▶ **Assigned task**: Check each line below for the word "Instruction", and copy those that have it.

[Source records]
——

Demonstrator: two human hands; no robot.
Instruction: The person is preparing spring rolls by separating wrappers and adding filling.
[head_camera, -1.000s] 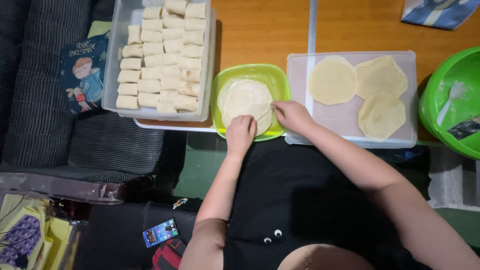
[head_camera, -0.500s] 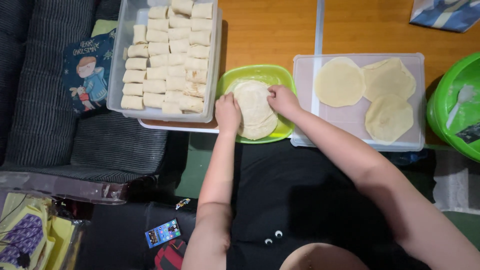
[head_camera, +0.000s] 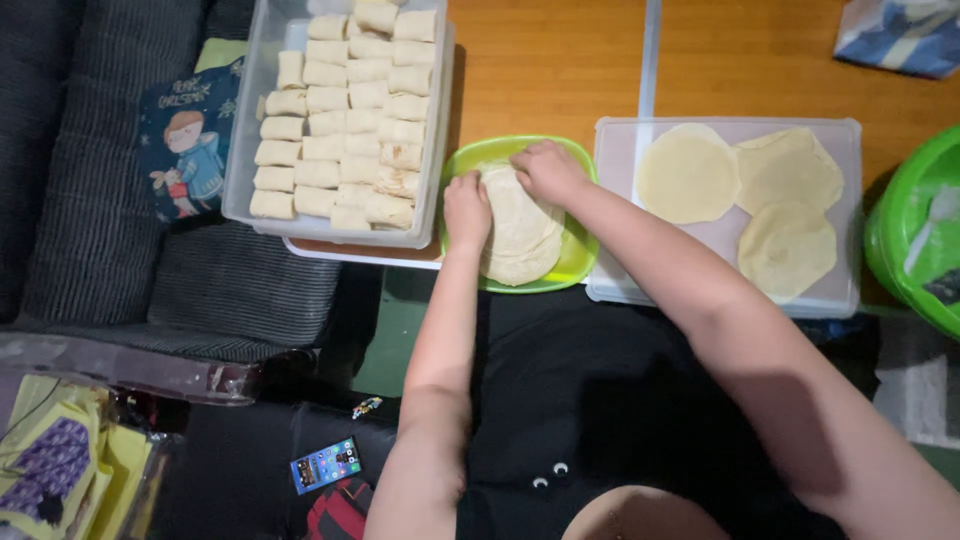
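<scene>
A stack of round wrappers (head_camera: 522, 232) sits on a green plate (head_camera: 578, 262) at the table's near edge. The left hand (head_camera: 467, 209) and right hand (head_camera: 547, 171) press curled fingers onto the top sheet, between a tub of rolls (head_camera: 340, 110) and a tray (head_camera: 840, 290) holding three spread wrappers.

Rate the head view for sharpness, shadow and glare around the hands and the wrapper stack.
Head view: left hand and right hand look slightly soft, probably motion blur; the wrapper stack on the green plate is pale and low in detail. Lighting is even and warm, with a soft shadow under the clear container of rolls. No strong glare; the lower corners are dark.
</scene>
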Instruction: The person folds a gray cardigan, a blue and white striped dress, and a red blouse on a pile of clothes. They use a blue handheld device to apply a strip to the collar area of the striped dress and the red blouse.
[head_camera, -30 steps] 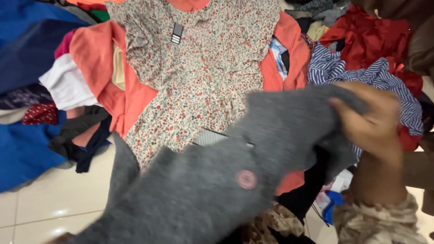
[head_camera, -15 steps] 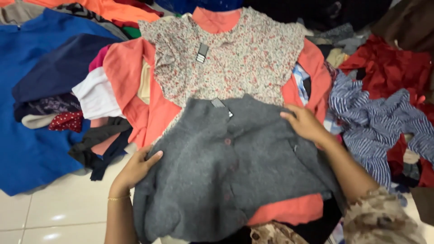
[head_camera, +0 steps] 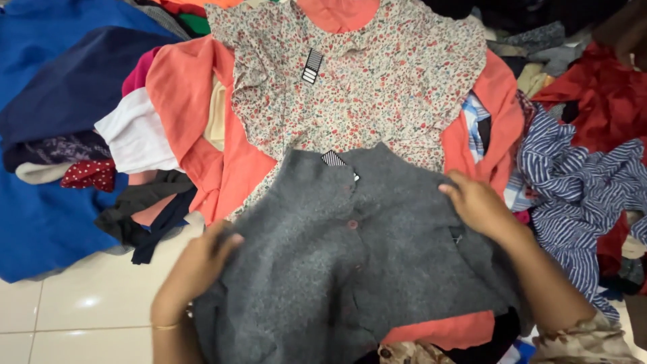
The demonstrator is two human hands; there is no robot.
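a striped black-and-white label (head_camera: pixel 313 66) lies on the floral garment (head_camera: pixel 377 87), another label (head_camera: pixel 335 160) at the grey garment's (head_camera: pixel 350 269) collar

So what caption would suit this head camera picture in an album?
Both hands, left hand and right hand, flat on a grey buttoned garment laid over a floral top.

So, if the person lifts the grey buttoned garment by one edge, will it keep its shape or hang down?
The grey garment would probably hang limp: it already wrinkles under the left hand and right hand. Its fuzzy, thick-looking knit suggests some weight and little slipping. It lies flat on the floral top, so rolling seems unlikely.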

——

▶ **Answer to the problem**:
Instruction: The person is preparing spring rolls by separating wrappers and adding filling.
Instruction: The person folds a gray cardigan, a blue and white striped dress, and a red blouse on a pile of clothes. They use a blue handheld device to apply a strip to the collar area of the striped dress and the red blouse.

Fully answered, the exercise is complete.